Hace un tiempo os hablábamos de algunas de las razones por las que en Mumumío estamos en contra de los transgénicos. Pero queremos conocer un poco más acerca de este tema.

El uso de transgénicos, su cultivo, su venta… implica una serie de peligros, muchos de ellos aún sin estudiar del todo. Según Greenpeace, aún se desconocen muchos de los riesgos que implica la modificación genética de diversos organismos, tanto para el medio ambiente, como para nuestra salud. Aún no se dispone del suficiente tiempo como para poder estudiar todos los efectos a largo plazo de estos “experimentos”.

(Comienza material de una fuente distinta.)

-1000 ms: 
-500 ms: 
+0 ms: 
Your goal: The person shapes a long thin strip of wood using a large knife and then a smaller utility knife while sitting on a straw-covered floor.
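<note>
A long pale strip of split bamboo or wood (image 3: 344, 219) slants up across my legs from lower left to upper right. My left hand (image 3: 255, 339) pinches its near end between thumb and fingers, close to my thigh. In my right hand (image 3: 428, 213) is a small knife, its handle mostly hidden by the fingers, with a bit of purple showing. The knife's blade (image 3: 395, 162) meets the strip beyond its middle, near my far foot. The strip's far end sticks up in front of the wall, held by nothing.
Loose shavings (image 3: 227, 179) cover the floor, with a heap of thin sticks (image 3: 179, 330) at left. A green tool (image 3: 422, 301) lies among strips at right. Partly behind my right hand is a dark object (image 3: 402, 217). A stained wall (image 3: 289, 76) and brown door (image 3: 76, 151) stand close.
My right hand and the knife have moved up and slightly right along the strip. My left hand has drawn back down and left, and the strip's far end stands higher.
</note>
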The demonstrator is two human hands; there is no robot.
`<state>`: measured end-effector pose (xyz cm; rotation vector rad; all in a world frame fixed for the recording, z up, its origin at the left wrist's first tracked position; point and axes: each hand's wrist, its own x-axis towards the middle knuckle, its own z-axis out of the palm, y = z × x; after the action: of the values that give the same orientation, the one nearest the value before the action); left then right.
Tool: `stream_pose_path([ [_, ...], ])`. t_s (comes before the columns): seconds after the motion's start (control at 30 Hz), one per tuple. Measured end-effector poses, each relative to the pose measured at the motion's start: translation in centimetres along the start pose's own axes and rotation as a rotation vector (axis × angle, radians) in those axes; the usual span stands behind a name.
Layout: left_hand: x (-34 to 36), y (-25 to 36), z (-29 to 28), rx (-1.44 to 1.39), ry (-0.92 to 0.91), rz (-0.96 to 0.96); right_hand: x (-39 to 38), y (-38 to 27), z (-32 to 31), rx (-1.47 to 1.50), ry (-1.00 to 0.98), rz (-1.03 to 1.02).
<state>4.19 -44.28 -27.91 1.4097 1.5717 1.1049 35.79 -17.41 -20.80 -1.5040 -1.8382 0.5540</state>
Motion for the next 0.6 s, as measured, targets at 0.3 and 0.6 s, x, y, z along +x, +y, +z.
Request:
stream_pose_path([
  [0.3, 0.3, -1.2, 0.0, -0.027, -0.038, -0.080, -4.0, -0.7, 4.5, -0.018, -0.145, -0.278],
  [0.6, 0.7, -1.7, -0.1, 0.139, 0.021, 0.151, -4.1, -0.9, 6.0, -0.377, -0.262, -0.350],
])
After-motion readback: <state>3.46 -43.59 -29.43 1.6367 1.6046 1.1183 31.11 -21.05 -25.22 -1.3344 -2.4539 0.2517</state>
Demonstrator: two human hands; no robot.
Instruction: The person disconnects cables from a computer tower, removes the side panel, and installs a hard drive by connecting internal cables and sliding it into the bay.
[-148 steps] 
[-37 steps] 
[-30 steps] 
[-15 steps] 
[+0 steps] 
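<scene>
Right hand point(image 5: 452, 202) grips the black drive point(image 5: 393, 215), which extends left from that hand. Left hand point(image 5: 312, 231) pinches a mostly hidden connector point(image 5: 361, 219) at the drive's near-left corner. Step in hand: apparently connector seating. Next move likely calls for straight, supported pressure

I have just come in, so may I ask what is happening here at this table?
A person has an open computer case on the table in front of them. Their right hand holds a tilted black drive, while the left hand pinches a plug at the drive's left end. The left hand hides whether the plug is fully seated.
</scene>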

Sin embargo, sí se dispone de algunos datos nada esperanzadores. Es el ejemplo de las plantas Bt, como los maíces transgénicos cultivados en España: producen una toxina insecticida llamada Bt, que se acumula en el suelo. ¿Su efecto? Aún se desconoce, pero se trata claramente de una contaminación del ecosistema no deseada: muchos datos disponibles hablan de daños a la salud de los mamíferos, como daños hepatico-renales, problemas de fertilidad, etc.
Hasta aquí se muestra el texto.